O debate sobre o pós-liberalismo vai envolver o país e, certamente, Blair deve estimulá-lo porque ninguém mais do que ele precisa saber para que direção os ventos devem soprar. Em termos de repercussão no Brasil, alguns temas podem ser relacionados:
a) O desemprego crescente acaba por levar a insegurança mesmo para os poucos que se deram bem. A maioria da sociedade quer educação e saúde garantidas pelo Estado, sem falar em outros serviços que também são valorizados por ela, como a Justiça por exemplo. Se não houve garantia de apoio social, mesmo as pessoas bem-sucedidas começam a temer pela sorte dos seus filhos.
b) As empresas que sobrevivem à concorrência, como foi o caso da British Airways, acabam se fortalecendo. Mas não há apoio popular para injetar dinheiro público em empresas que não se mantêm nas próprias pernas, num contexto de competição.

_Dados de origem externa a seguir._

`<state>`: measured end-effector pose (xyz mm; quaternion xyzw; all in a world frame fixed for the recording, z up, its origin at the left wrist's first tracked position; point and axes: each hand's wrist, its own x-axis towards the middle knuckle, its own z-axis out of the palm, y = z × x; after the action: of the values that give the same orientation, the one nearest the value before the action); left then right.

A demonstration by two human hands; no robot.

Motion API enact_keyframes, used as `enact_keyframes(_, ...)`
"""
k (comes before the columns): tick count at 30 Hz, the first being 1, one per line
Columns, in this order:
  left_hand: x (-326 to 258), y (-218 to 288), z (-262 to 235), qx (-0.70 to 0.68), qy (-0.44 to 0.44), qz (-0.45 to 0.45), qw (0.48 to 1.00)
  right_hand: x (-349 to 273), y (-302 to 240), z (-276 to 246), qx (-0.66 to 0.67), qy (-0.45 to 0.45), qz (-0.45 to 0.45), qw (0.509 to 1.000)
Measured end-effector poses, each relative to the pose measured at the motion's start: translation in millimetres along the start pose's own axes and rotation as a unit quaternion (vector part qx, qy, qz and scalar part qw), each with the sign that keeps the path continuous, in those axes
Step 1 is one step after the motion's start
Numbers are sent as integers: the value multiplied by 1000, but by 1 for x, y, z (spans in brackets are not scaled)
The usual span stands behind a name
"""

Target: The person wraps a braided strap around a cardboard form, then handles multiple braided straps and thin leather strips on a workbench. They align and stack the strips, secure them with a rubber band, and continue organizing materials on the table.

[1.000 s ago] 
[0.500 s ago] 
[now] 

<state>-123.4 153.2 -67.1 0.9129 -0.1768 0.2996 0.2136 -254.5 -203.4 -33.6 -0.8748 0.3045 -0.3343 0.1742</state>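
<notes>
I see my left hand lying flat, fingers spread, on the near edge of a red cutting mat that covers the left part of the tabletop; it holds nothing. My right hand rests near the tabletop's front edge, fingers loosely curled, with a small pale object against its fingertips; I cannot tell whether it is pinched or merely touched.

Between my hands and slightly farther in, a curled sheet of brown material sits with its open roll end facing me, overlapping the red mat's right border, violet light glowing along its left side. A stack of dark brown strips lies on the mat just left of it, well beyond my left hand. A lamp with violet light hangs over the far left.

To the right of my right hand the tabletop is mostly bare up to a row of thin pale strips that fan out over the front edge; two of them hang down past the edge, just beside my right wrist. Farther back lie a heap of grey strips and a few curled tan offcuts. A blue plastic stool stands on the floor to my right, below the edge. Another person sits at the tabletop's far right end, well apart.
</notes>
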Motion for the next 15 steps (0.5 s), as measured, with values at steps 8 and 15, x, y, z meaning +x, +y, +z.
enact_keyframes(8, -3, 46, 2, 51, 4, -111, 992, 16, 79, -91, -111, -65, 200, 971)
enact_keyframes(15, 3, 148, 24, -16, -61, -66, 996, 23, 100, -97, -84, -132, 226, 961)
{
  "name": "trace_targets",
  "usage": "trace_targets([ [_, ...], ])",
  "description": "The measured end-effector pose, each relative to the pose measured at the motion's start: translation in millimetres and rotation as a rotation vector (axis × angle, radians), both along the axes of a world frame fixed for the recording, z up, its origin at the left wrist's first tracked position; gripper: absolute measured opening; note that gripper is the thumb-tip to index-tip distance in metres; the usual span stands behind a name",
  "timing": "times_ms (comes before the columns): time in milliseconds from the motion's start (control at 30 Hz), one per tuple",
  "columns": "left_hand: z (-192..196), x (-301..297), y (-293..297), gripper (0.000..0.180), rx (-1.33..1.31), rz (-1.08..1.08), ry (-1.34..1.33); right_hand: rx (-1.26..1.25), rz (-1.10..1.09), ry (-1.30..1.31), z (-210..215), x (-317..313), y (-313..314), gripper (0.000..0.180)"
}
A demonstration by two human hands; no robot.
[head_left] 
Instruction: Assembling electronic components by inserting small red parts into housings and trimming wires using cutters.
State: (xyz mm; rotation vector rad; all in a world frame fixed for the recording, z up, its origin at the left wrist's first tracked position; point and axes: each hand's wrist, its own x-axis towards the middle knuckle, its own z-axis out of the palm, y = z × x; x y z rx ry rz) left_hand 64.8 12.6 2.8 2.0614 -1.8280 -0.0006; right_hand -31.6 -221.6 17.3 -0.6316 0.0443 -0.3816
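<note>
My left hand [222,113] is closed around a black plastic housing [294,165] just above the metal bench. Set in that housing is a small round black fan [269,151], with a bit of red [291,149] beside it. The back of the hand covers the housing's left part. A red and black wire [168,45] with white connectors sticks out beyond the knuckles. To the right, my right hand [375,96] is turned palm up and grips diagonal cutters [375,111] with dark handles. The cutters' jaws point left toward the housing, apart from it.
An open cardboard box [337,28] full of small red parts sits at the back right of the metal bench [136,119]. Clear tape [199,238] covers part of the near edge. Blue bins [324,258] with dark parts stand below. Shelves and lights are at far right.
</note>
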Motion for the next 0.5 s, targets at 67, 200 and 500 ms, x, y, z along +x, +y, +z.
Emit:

c) sindicatos com uma visão estreita e corporativa tendem a perder força e sua decadência obriga os partidos social-democratas a rever as relações entre os dois. A visão de solidariedade, substituindo o "cada um por si" do liberalismo, não significa que todas as teses da direita foram negadas. Pelo contrário, algumas de suas críticas foram integradas.

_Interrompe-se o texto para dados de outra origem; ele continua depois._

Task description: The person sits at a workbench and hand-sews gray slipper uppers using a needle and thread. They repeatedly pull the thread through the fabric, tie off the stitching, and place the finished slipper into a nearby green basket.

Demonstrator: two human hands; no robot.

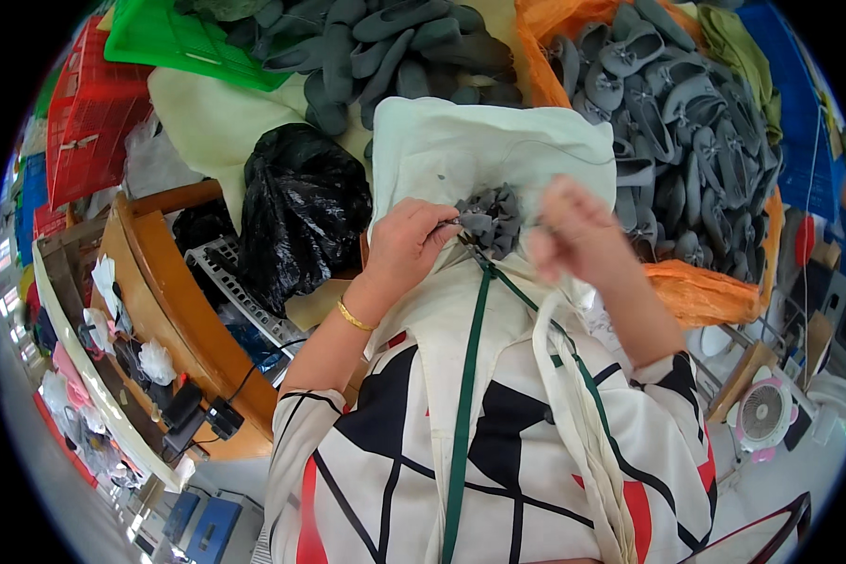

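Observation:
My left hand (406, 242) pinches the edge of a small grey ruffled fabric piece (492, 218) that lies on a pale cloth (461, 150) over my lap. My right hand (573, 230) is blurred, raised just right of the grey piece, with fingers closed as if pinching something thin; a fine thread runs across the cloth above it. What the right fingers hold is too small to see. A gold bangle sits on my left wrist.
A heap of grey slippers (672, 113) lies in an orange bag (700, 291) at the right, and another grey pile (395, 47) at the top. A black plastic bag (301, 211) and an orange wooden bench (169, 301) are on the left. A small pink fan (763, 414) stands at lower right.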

d) o chamado sucesso econômico, apoiado em índices positivos, não basta mais para manter um governo, depois de 18 anos. Como diz um amigo inglês, na casa de quem jantei no dia das eleições, mesmo os políticos bem-sucedidos precisam, de vez em quando, de um pontapé na bunda para lembrarem que são dependentes da aprovação popular.
e) governos longos tendem à corrupção. Um dos casos mais importantes na Inglaterra foi o afundamento do navio General Belgrano, que resultou na morte de mais de mil argentinos. Os fatos foram manipulados, Thatcher mentiu, assim como houve manipulação no episódio de venda de armas para o Iraque.

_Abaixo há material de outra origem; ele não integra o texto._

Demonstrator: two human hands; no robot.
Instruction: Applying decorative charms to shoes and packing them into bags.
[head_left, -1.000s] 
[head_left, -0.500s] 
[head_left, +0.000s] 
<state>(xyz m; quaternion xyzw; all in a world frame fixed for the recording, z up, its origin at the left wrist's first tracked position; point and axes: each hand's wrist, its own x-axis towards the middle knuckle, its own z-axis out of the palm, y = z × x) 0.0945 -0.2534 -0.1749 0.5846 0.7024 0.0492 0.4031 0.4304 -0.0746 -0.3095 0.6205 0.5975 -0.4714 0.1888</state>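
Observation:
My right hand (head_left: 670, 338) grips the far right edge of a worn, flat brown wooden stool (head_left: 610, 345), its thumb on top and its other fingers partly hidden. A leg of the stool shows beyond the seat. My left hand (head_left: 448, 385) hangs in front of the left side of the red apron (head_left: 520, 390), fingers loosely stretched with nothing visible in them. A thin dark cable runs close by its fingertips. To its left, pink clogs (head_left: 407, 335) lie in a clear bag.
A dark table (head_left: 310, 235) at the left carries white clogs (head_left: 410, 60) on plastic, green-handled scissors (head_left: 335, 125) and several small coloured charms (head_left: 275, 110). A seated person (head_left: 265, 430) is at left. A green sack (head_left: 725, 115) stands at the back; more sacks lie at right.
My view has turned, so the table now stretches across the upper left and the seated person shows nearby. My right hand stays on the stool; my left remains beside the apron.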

g) o sucesso liberal representa melhoria para um setor da população. Crescem as fortunas. Na Inglaterra, o grupo de mais de 400 milhões de dólares aumentou em 20% seu patrimônio. Da mesma maneira, capitais de vários pontos do mundo fluem para o país mas, ao contrário do que se imagina, não aumentam dramaticamente a oferta de empregos.
Naturalmente, a única coisa certa é que o país que começou a onda liberal se cansou dela. Centenas de novas perspectivas estão no ar. No momento, vejo apenas comemorações, lembro-me dos teóricos ingleses, como Giddens, que se anteciparam ao fim da "era Thatcher" e tentaram, de alguma forma, apresentar caminhos. Muita gente continua acreditando que os políticos são todos iguais e que nada mudará com a ascensão do Labour. Outros acham que as diferenças ideológicas ficaram tão insignificantes que nada vai salvar a política da monotonia. Mas a grande questão continua no ar: foi uma corrente de esperança que derrubou os conservadores. Responder a ela significa buscar o espaço de liberdade possível dentro de uma pesada cadeia de limitações. Os teóricos aqui inventaram uma palavra-chave: "connectedness". Como gerar formas de solidariedade sem desestimular o impulso da empresa privada, como criar áreas de proteção, oásis de subsídio e não competitividade sem danos ao conjunto de livre mercado? Enfim, como reconciliar liberdade e interdependência? É uma pergunta modesta, mas tenho a impressão de que vai dominar esse momento histórico inglês, com grandes possibilidades de interessar também aos consumidores de vodka Orloff, aquela do eu sou você amanhã.